Blueberry growers weigh status of commission
TULARE, Calif. — Grower-shippers representing California’s burgeoning blueberry industry have taken the first steps leading to the creation of a state blueberry commission.
Legislation to authorize the commission is nearly complete, and San Francisco Assemblywoman Fiona Ma plans to introduce the bill, said George Soares during the annual meeting of the California Blueberry Association Feb. 17.
Soares is a partner in Kahn, Soares & Conway LLP, a Sacramento law firm that specializes in lobbying. The deadline to introduce the bill is Feb. 27.
In 2007, California ranked among the top five blueberry producing states, but it dropped to No. 7 in 2008 when Georgia and North Carolina significantly boosted production. California grew 14 million (12.5 million for the fresh market) of the 147 million pounds of blueberries in 2008, according to the U.S. Department of Agriculture’s National Agricultural Statistics Service.

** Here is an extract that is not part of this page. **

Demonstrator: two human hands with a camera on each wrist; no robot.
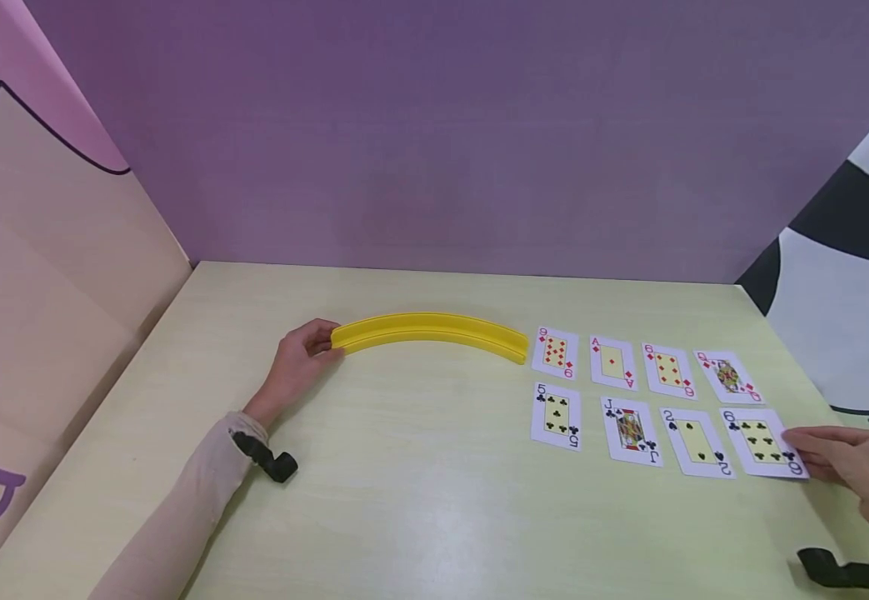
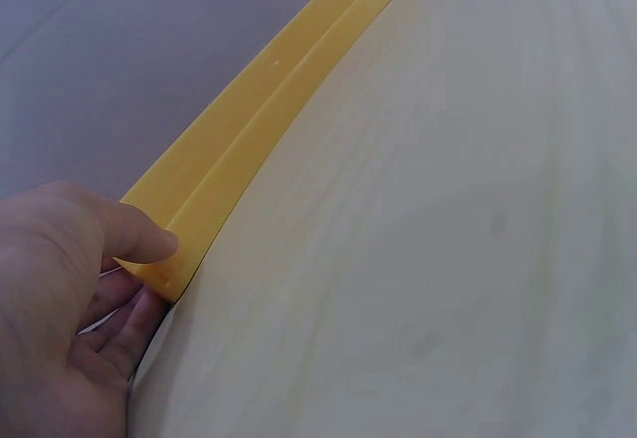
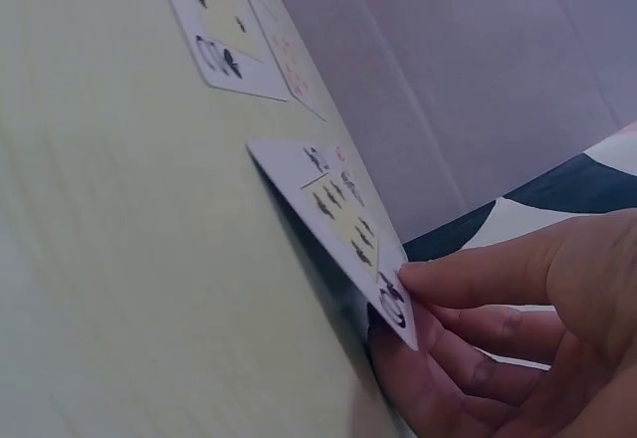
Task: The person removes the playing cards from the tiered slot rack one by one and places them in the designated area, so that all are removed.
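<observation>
The right hand (image 1: 857, 467) sits at the near right corner of the bench (image 1: 404, 500), its thumb on top and fingers beneath the outer corner of the six of clubs (image 1: 762, 442) — a pinch, and the right wrist view shows that edge of the card lifted off the surface while the far edge rests down. The left hand (image 1: 299, 362) is well apart on the other side, thumb pressed on the left end of the yellow card holder (image 1: 430, 331) with the fingers curled under and behind that end. So the held card lies at the far right, and the holder lies to its left and a little farther back; the holder's long axis runs left to right in a shallow arc bowed away from the person, its right end just beside the nine of diamonds (image 1: 556, 352). The right hand is the nearer one to every card; the left is nearer only to the holder. The holder is the one container here — its stepped slot shows nothing in it in the head or left wrist views. The cards lie face up in two rows of four: nine, ace (image 1: 612, 362), six of diamonds (image 1: 668, 370) and a queen (image 1: 729, 377) behind; five of clubs (image 1: 556, 415), jack (image 1: 631, 430), two of spades (image 1: 696, 442) and the lifted six in front.
</observation>
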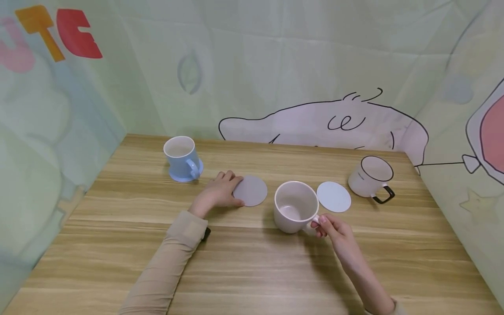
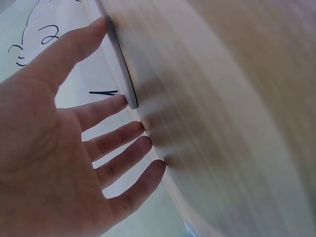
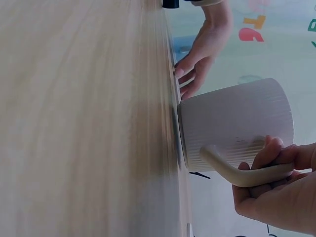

Acreage is on the upswing, at 2,500 acres in California, up 500 acres from 2006, the first year the USDA reported on the state’s blueberry production.
The proposed bill provides for assessments of up to 2.5 cents per pound, said association board member Tom Avinelis, but the assessment in the commission’s initial years would likely be closer to 1.5 cents per pound. At 14 million pounds, growers would pay $210,000 with a 1.5-cent assessment.
Creation of the commission could push California up in the rankings, Avinelis said.
In California, legislation is required to establish commissions that assess grower-shippers and lobby for and promote agricultural products. Should the bill pass the full Assembly, it will go to the Senate, Soares said.
If the enabling legislation is signed into law, it will become effective Jan. 1. After that, Soares said, a grower referendum is required.
The pending creation of a blueberry commission is not likely to mean the dissolution of the California Blueberry Association. Because private associations enjoy freedoms that fall outside the purview of governmental entities, Soares urged grower-shippers to keep the association in force.